While the average unemployment rate sank back to its prepandemic level in 2022, the racial gap remained wide. “It took forever — forever — for Black women to recover to even 2018 levels,” Ms. Jones said. She took this message to Twitter, sometimes using memes. In 2021, she didn’t hide her disappointment when the Senate backed off of legislation that came right out of the Black Women Best playbook — including beefed-up subsidies for child and elder care — in the face of opposition from Senator Joe Manchin III, the West Virginia Democrat.
Mr. Walsh, who recently stepped down as labor secretary, said that Ms. Jones kept him focused on the idea that the prepandemic status quo wasn’t good enough.
“Janelle brought her brilliant economic mind, passion for building an accessible, equitable economy for all, and leadership to the Department of Labor at a critical time of transformation in the American economy,” Mr. Walsh said in an email, “insisting that this country’s workers — especially those usually left behind — remain at the forefront of the national policy response to tremendous upheaval.”

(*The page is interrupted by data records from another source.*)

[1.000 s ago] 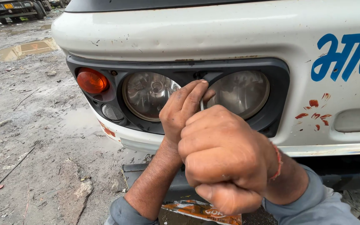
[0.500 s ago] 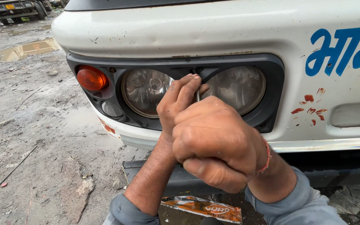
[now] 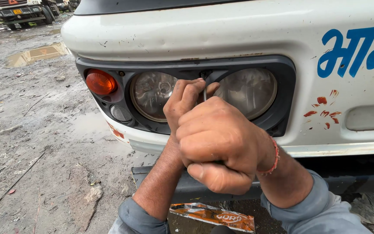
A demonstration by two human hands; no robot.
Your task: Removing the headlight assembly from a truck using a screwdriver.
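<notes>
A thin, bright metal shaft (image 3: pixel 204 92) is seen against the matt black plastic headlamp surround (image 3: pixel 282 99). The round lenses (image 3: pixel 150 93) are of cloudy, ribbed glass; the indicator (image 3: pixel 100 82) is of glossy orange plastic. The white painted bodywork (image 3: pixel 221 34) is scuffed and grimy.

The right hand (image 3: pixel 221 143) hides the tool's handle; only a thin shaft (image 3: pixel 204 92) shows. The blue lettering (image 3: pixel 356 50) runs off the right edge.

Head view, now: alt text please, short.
Two bare hands work a thin metal tool at the bezel between a white vehicle's twin round headlights: right hand fisted nearest the camera, left hand steadying the shaft. Orange indicator lamp at left, muddy ground below.
</notes>
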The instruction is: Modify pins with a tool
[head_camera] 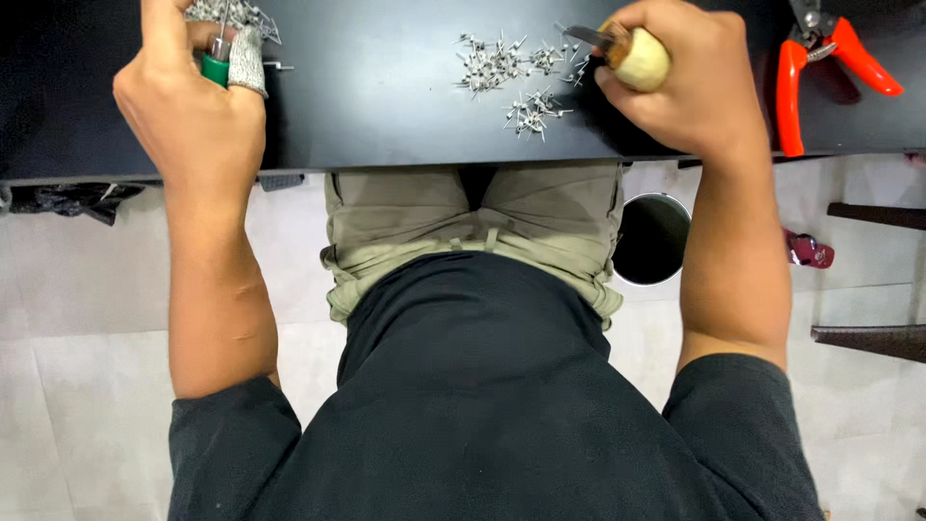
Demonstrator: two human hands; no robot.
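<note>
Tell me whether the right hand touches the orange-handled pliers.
Apart. The head view shows bare black table between the right hand and the orange-handled pliers.

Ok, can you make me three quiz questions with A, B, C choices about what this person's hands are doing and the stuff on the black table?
1. Where do the orange-handled cutters lie?
A. beside the left hand
B. past the right hand, on the table
C. on the floor

2. What colour is the handle in the left hand?
A. green
B. blue
C. yellow

3. How is the right hand?
A. open and flat
B. closed round a pale wooden handle
C. resting on the lap

Answers:
1 B, they sit on the black table beyond that hand.
2 A, the green handle shows between the fingers.
3 B, the fingers wrap the wooden handle, near the small metal pieces.
</note>
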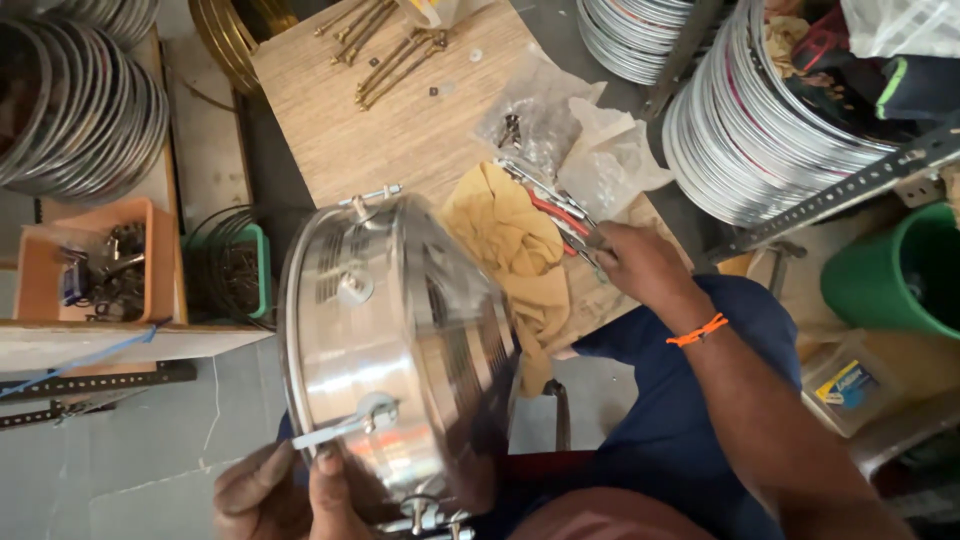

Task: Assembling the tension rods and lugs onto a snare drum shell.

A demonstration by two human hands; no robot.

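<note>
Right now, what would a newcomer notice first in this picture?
First, the shiny round steel drum shell in the middle, steadied from below by the left hand. Next, the right hand reaching to red-handled pliers beside a crumpled yellow cloth on the wooden board. Stacks of silver metal rings stand at the upper right.

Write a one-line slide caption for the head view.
Left hand steadies a shiny round steel drum shell while the right hand grips red-handled pliers beside a mustard-yellow cloth.
</note>
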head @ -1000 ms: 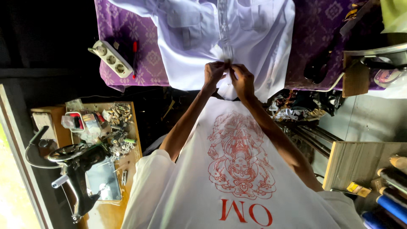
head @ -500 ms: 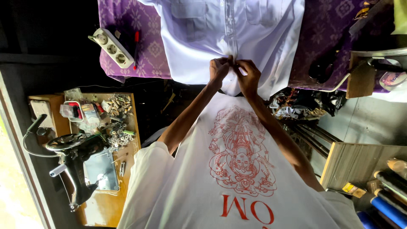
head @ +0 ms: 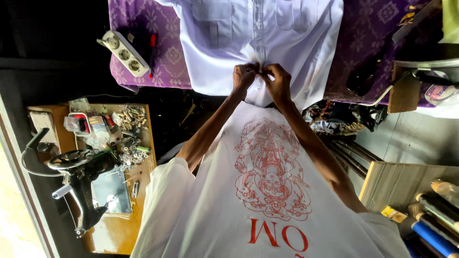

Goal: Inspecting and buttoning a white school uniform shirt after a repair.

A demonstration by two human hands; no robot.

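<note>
While both hands meet at the front opening of the pale lilac button-up shirt (head: 267, 43), the left hand (head: 245, 76) and right hand (head: 278, 82) sit knuckle to knuckle, fingers pinched together on the button strip near the hem. That shirt lies flat, front up, on the surface covered by a purple patterned cloth (head: 153, 33), at twelve o'clock from the person's white printed T-shirt (head: 267, 191). Judging by the strip, the upper part looks closed and flat while the lowest stretch under the fingers is not yet settled; whether a button is through its hole there I cannot tell. A white power strip (head: 123, 52) lies at ten o'clock from the hands, and a black sewing machine (head: 83, 184) on a wooden bench stands at eight o'clock.
</note>
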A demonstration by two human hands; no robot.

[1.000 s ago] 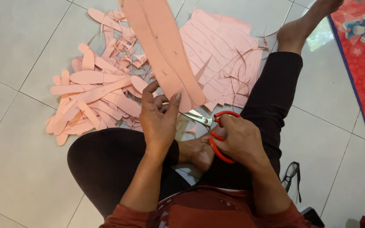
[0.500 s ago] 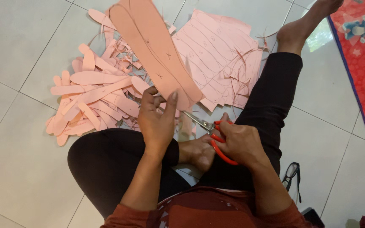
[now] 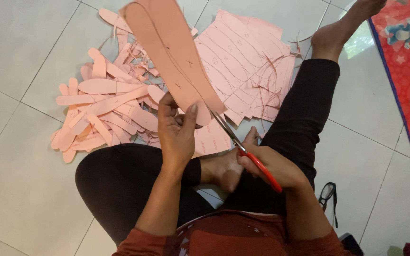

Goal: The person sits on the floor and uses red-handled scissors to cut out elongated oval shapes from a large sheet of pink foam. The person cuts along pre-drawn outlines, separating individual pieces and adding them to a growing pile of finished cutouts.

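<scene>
A long pink sheet (image 3: 174, 57) is held up over the lap, pinched at its bottom end by the left hand (image 3: 176, 135), while the right hand (image 3: 269, 168) grips red scissors (image 3: 245, 154) cutting it, with pink cut-outs (image 3: 100, 114) piled on the floor (image 3: 20, 57).

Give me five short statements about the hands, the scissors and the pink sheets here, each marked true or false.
1. The left hand holds up a long pink sole-shaped sheet. True.
2. The right hand grips blue-handled scissors. False: the red-handled metal scissors have red handles.
3. The scissor blades point toward the held sheet. True.
4. The pile of cut pink sole shapes lies on a carpet. False: it lies on the pale tiled floor.
5. Black-framed glasses lie on the floor by the right leg. True.
</scene>
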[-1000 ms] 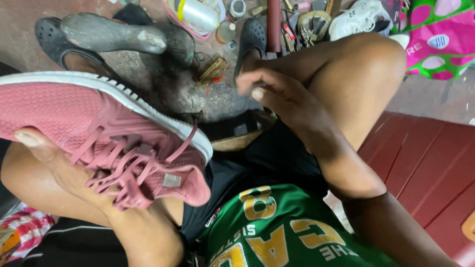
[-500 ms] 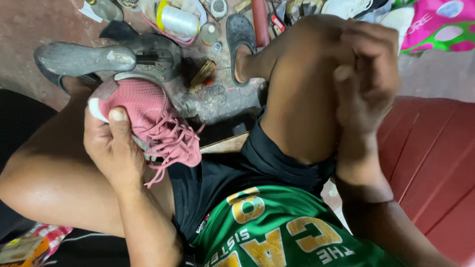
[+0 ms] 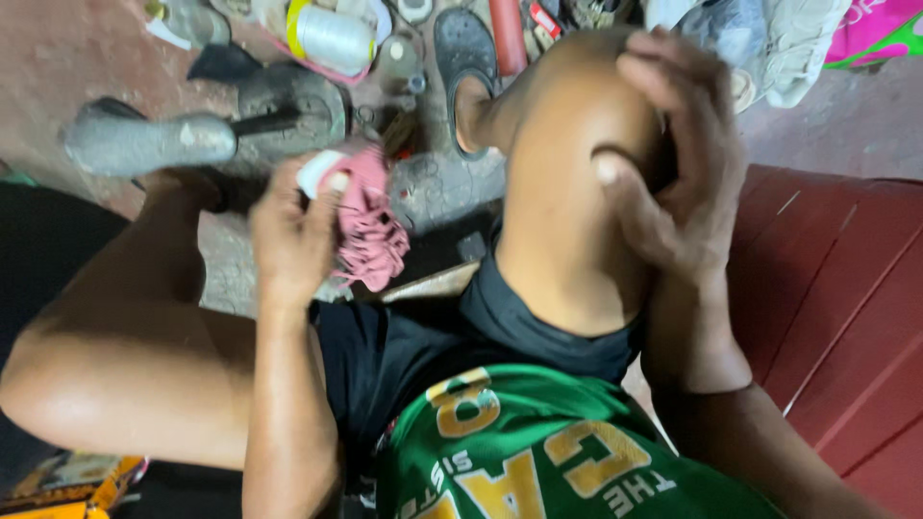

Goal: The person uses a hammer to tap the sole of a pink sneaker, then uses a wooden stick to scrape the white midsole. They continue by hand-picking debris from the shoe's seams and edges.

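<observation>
My left hand (image 3: 288, 235) grips a pink sneaker (image 3: 370, 226) with a white sole, held toe-down between my knees, its pink laces hanging loose. The shoe is blurred by motion. My right hand (image 3: 673, 163) lies spread over my raised right knee (image 3: 567, 144), thumb pressed against the inner side, holding nothing. A grey metal shoe last (image 3: 154, 144) stands on the floor just beyond my left hand.
On the stained concrete floor ahead lie a spool of white thread (image 3: 332, 38), a black sandal (image 3: 461, 43), a red tube (image 3: 507, 34) and small tools. Grey-white shoes (image 3: 769, 48) and a pink bag (image 3: 880, 29) sit far right. A red bench (image 3: 846, 317) is under me.
The pink sneaker went from lying flat across my left thigh to hanging toe-down in my left hand near the last. My right hand rose onto my right knee.
</observation>
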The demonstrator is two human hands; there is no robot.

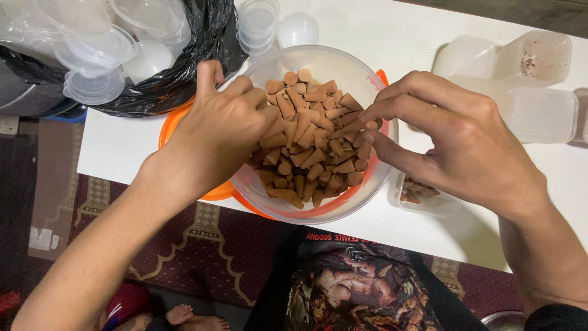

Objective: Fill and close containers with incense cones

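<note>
cones (309,132) in bowl (343,61) on table (392,30), bag of lids (196,73) to its left, small tubs (539,113) to its right

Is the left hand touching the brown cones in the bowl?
Touching: the head view shows the left hand with its fingers dug into the brown cones.

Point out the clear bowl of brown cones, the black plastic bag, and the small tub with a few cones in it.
clear bowl (318,61): head view, far inner wall.
black plastic bag (208,37): head view, right fold.
small tub (429,205): head view, near rim.
</note>
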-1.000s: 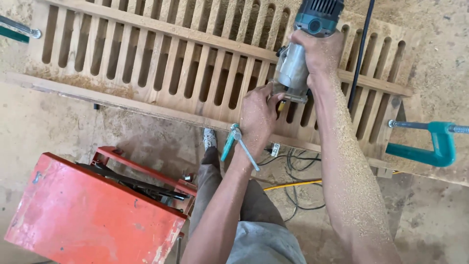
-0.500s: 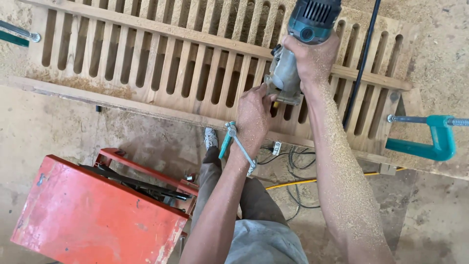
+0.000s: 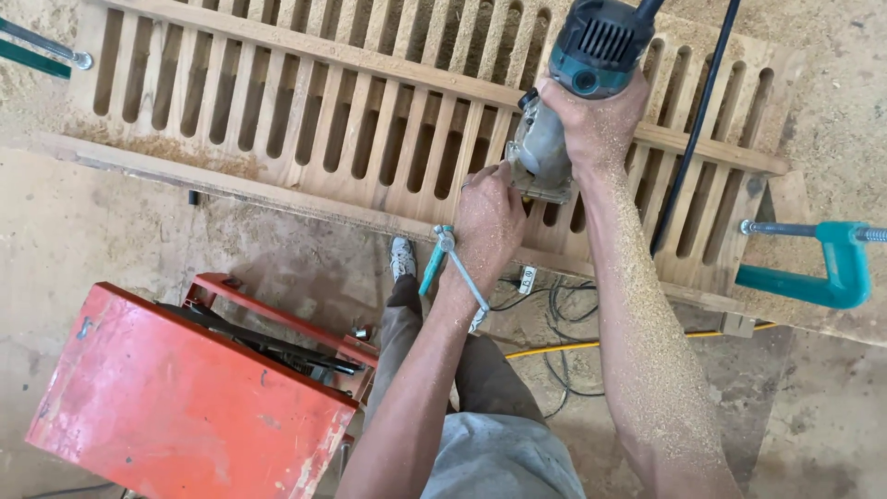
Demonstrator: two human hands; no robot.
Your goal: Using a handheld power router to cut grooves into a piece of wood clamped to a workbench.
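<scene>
My right hand point(image 3: 591, 125) grips a teal and grey handheld router point(image 3: 573, 88) that stands upright on a slotted wooden panel point(image 3: 305, 129). My left hand point(image 3: 485, 222) presses against the router's base and the panel's near edge. Sawdust coats my right forearm. A black power cord point(image 3: 693, 139) runs from the router across the panel's slats. The router bit is hidden under the tool's base.
A teal clamp point(image 3: 822, 268) holds the panel at the right, another clamp point(image 3: 443, 259) sits under my left wrist, and a third point(image 3: 42, 51) at the far left. A red metal box point(image 3: 176, 397) stands below left. Cables point(image 3: 554, 323) lie on the floor by my legs.
The router and both hands have shifted slightly left along the slats, and the view has drifted with them. My grip is unchanged.
</scene>
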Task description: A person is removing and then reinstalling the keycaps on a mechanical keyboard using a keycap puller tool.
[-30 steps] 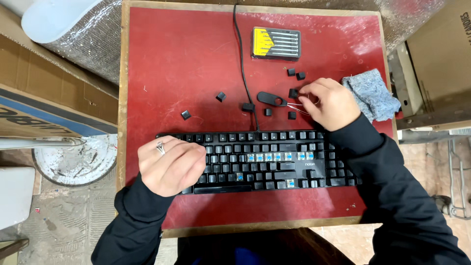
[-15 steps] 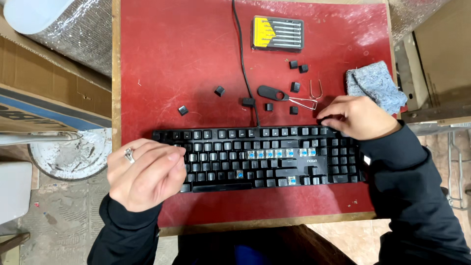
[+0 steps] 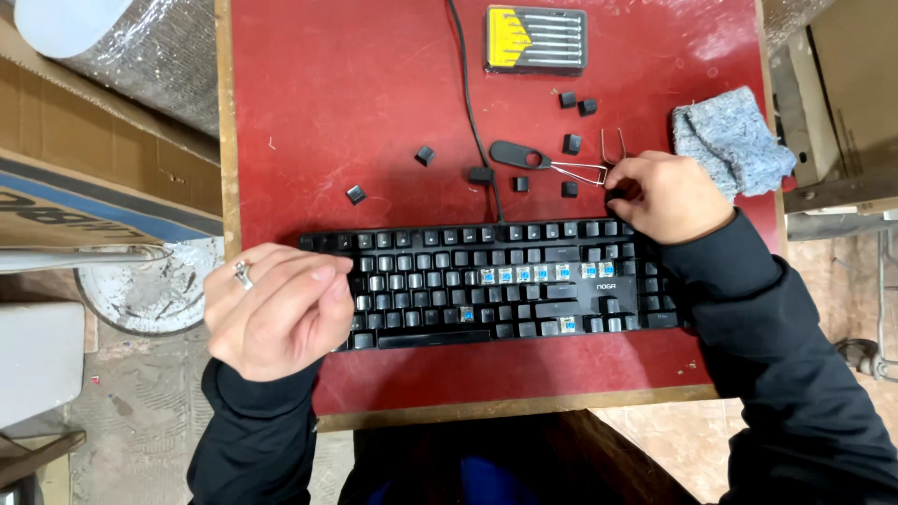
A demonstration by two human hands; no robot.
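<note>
Red table [image 3: 355,112]: keycap puller [image 3: 552,164] just left of right hand [image 3: 669,196].

The broad red tabletop [image 3: 337,103] above the black keyboard [image 3: 486,285] lies mostly open on the left, with only two loose keycaps [image 3: 425,155] in the way. The cable [image 3: 468,84] runs down the middle and splits that space. To the right it is crowded: scattered keycaps, a black keycap puller [image 3: 524,156], a wire tool [image 3: 613,145], the screwdriver case [image 3: 536,39] and a grey cloth [image 3: 730,140] beside the right hand [image 3: 669,196]. The left hand [image 3: 281,313] covers the keyboard's left end
</note>
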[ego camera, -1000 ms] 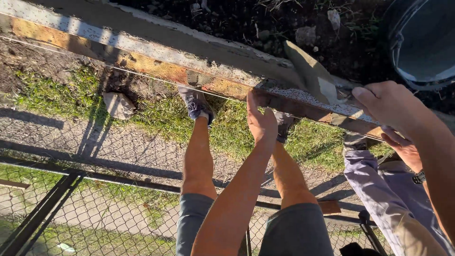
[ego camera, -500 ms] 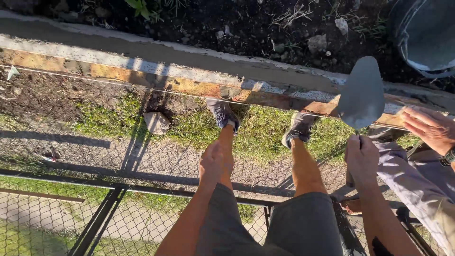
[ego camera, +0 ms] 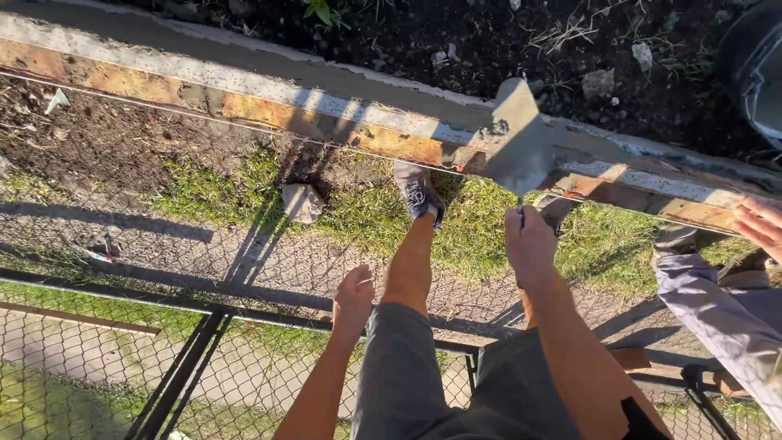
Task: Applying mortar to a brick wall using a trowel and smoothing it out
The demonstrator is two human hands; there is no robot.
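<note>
From my feed, I see both arms bare from the elbow down, with no sleeves, gloves or wrist straps on the left hand (ego camera: 355, 298) or the right hand (ego camera: 529, 244). Below the hands, I make out grey shorts (ego camera: 407, 375) over bare legs. Beyond the left hand sits a grey laced sneaker (ego camera: 419, 192) with a dark sole edge.

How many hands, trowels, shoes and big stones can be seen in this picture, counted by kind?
Hands: 3, namely the left hand, the right hand and another person's hand
Trowels: 1, the trowel in the right hand
Shoes in clear view: 1, the grey shoe
Big stones on the grass: 1, the stone
Total: 6
</note>
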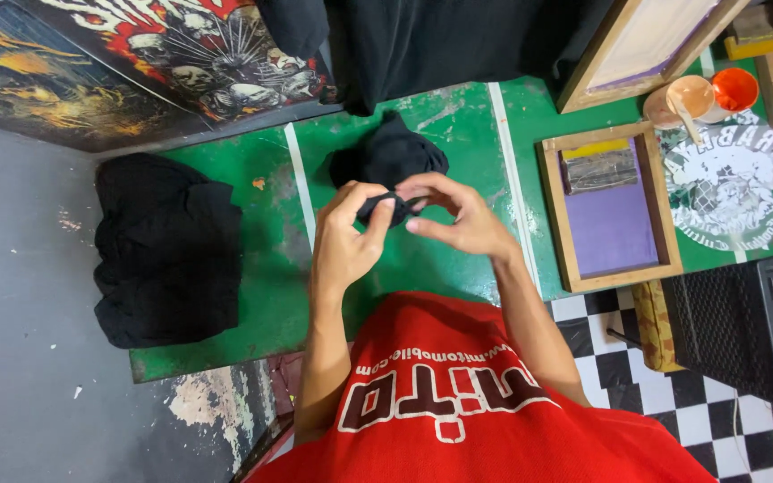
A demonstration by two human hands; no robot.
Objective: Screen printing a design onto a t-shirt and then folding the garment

Ultimately, Black men and women made strong gains as the pandemic waned, in part because in 2021 the Federal Reserve held off on raising interest rates for months in an attempt to cool off the economy, even as prices started to escalate. Raising interest rates makes businesses less willing to expand and often results in layoffs, which tend to hit people of color first. Ms. Jones, who now speaks for millions of union workers, had argued that a tight labor market would reduce racial inequality.
“I care about all workers, obviously, but I really, really care about Black and brown women,” Ms. Jones said. “And to be in a place where those workers are centered, where it’s most of our members — it feels like the perfect place to do the things that make me excited.”